Terça, 18 de fevereiro de 2020
Do MPF
MPF recorreu ao Tribunal Regional Federal da 1ª Região, em Brasília (DF), após o réu ser absolvido pela Justiça Federal em Marabá (PA)
Arte: Secom/PGR
A 3ª Turma do Tribunal Regional Federal da 1ª Região (TRF1) julgou procedente o pedido do Ministério Público Federal (MPF) para condenar o proprietário de uma carvoaria no município de Eldorado do Carajás, no Pará, a pena de seis anos, quatro meses e quinze dias de prisão e ao pagamento de 144 dias-multa por ter o acusado submetido 11 funcionários a condições semelhantes às de escravo.

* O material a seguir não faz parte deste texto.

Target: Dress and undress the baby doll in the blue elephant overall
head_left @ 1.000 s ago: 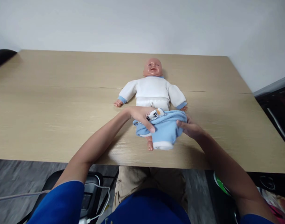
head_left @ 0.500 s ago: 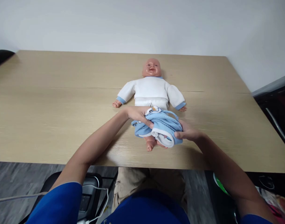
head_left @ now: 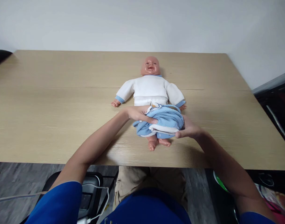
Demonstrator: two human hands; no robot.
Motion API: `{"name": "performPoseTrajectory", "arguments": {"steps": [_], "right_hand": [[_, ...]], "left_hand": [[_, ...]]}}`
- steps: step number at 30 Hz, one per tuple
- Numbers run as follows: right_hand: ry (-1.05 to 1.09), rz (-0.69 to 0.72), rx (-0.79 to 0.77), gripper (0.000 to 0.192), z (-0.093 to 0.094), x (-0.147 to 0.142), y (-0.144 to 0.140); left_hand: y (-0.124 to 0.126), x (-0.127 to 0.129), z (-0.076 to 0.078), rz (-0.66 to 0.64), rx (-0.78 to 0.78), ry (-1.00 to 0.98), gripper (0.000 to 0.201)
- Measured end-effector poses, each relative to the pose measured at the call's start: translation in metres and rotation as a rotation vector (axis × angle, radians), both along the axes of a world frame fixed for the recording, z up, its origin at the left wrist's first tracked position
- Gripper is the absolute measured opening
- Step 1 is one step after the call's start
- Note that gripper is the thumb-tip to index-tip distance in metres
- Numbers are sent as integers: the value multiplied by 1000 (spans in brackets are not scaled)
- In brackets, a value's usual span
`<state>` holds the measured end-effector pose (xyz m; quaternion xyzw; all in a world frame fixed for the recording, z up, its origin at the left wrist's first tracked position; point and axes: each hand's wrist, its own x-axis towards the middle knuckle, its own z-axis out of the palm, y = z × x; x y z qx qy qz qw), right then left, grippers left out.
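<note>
A baby doll [head_left: 151,90] is being kept flat on its back on the wooden table [head_left: 51,102], with its head toward the wall and its bare feet [head_left: 158,143] toward the table's near edge. A white top with blue cuffs is being worn by the doll.

A pair of blue pants [head_left: 163,123] is being held bunched up over the doll's legs — just below the white top, with both little feet poking out underneath. The white cuff of the pants is being shown near the bottom of the bunch.

The pants are being pinched on one side by the left hand [head_left: 139,114], with its fingers closed on the cloth. The other side is being gripped by the right hand [head_left: 189,129] — its fingers are curled around the blue cloth, with the thumb below.

A dark chair back [head_left: 0,56] is being seen at the far left corner of the table. Blue sleeves are being worn on both arms.
</note>
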<state>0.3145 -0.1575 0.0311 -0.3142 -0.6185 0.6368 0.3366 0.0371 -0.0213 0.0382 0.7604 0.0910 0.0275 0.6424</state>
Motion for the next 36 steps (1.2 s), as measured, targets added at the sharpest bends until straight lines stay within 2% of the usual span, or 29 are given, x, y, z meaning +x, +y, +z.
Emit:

Consta da denúncia que o Grupo Especial de Fiscalização Móvel (GEFM) do então Ministério do Trabalho e do Emprego (MTE), em ação de fiscalização, encontrou os trabalhadores no estabelecimento em condições degradantes de trabalho. Os empregados não tinham equipamento de proteção individual, a água usada para consumo era a mesma água que animais bebiam, os alojamentos eram precários, não havia instalações sanitárias, os trabalhadores não possuíam Carteira de Trabalho e Previdência Social e, além disso, havia indícios de servidão por dívida.